Grosso, Gaia, Lai, Nicolò, Letizia, Marco, Pazzini, Jacopo, Rando, Marco, Rosasco, Lorenzo, Wulzer, Andrea, Zanetti, Marco

arXiv.org Artificial Intelligence 

Modern high-energy physics experiments operating at colliders are extremely sophisticated devices consisting of millions of sensors sampled every few nanoseconds, producing an enormous throughput of complex data. Several types of technologies are employed, devoted to identifying and measuring the particles that originated in the collisions; in all cases, the environmental conditions are severe, making the required performances challenging to achieve. Although the various subsystems are designed to offer redundancy, measurements can be undermined by malfunctions of parts of the experiment, either because of critical inefficiencies or because of possibly misinterpreted spurious signals.
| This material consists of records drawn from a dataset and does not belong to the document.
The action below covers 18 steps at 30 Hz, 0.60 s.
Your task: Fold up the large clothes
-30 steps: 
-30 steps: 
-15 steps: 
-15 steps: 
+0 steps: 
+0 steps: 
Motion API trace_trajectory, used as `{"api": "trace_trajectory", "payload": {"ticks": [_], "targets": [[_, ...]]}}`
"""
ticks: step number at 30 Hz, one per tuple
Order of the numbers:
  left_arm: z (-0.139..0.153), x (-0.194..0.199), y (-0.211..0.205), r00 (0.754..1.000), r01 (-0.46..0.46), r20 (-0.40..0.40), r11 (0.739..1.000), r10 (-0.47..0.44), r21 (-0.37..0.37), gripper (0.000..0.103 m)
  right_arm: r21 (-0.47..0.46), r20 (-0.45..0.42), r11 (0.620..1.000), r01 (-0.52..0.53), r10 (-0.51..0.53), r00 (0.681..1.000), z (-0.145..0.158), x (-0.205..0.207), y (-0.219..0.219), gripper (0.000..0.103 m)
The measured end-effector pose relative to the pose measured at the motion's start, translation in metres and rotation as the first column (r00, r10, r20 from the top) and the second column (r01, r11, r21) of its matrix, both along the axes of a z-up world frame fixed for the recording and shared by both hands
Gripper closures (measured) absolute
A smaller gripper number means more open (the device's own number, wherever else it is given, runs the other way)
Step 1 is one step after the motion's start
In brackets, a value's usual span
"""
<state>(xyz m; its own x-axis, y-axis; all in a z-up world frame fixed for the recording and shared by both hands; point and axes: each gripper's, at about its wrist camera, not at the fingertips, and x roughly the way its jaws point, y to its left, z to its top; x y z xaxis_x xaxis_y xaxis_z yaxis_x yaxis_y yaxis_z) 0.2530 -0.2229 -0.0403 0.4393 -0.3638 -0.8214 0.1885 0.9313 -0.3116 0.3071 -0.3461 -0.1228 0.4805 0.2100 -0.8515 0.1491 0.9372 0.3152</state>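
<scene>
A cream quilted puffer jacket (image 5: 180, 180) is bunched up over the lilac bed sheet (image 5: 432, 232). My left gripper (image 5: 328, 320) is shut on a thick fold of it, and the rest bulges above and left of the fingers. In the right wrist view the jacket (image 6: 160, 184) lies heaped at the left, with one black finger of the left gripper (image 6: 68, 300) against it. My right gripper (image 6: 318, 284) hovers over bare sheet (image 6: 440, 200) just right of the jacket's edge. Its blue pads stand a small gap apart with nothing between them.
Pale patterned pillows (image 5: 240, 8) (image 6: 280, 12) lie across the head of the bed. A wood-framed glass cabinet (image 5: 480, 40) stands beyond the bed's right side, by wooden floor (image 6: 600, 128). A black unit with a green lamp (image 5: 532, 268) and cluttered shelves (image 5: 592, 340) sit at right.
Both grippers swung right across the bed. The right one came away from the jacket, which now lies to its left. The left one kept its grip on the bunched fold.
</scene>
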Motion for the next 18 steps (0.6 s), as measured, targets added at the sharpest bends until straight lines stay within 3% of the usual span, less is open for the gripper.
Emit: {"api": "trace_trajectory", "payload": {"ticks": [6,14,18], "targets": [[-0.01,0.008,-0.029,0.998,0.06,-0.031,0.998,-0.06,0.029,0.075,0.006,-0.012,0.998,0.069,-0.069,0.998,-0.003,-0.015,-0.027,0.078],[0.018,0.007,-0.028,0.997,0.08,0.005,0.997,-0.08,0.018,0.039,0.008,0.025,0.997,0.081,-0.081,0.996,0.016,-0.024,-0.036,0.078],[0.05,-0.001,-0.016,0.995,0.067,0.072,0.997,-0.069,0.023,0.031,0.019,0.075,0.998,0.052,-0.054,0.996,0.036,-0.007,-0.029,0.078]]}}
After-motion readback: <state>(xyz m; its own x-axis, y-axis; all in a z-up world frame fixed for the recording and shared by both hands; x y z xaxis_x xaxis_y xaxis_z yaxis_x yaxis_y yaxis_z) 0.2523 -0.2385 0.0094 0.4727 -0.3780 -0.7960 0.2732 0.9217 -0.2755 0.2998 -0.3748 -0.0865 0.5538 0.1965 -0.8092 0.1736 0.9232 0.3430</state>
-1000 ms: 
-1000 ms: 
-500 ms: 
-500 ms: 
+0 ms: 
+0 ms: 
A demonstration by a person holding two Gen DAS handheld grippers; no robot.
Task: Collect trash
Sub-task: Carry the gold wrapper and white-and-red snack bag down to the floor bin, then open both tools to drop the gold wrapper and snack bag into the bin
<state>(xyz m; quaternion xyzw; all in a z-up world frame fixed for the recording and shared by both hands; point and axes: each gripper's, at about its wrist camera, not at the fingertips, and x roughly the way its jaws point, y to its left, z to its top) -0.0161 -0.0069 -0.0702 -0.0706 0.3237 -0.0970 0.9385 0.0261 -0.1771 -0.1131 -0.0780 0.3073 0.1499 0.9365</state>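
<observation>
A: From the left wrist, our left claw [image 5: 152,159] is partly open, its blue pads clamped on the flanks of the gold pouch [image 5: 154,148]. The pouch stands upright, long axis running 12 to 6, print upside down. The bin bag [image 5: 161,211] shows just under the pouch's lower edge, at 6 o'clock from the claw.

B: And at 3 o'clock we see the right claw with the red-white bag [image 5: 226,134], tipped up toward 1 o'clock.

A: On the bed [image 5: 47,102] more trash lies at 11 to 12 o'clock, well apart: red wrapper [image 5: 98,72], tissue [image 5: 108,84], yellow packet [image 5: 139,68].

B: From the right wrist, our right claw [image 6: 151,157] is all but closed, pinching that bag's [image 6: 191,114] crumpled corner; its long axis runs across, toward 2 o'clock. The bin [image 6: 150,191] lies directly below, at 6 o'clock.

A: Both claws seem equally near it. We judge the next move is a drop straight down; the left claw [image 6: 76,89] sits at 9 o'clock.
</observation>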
In addition to supervising the status (powering, electronic configuration, temperature, etc.) of the various hardware components, data from all sources must thus be monitored continuously to assess their quality and to promptly detect any faults, possibly providing indications about their causes. Given the rate of tens of MHz at which data is gathered and the number of sensors to be checked, the monitoring process needs to be as automated as possible: approaches based on Machine Learning (ML) techniques are particularly suited for this task and have started being employed by the experimental collaborations [1-4], complementing more traditional methods [5-9].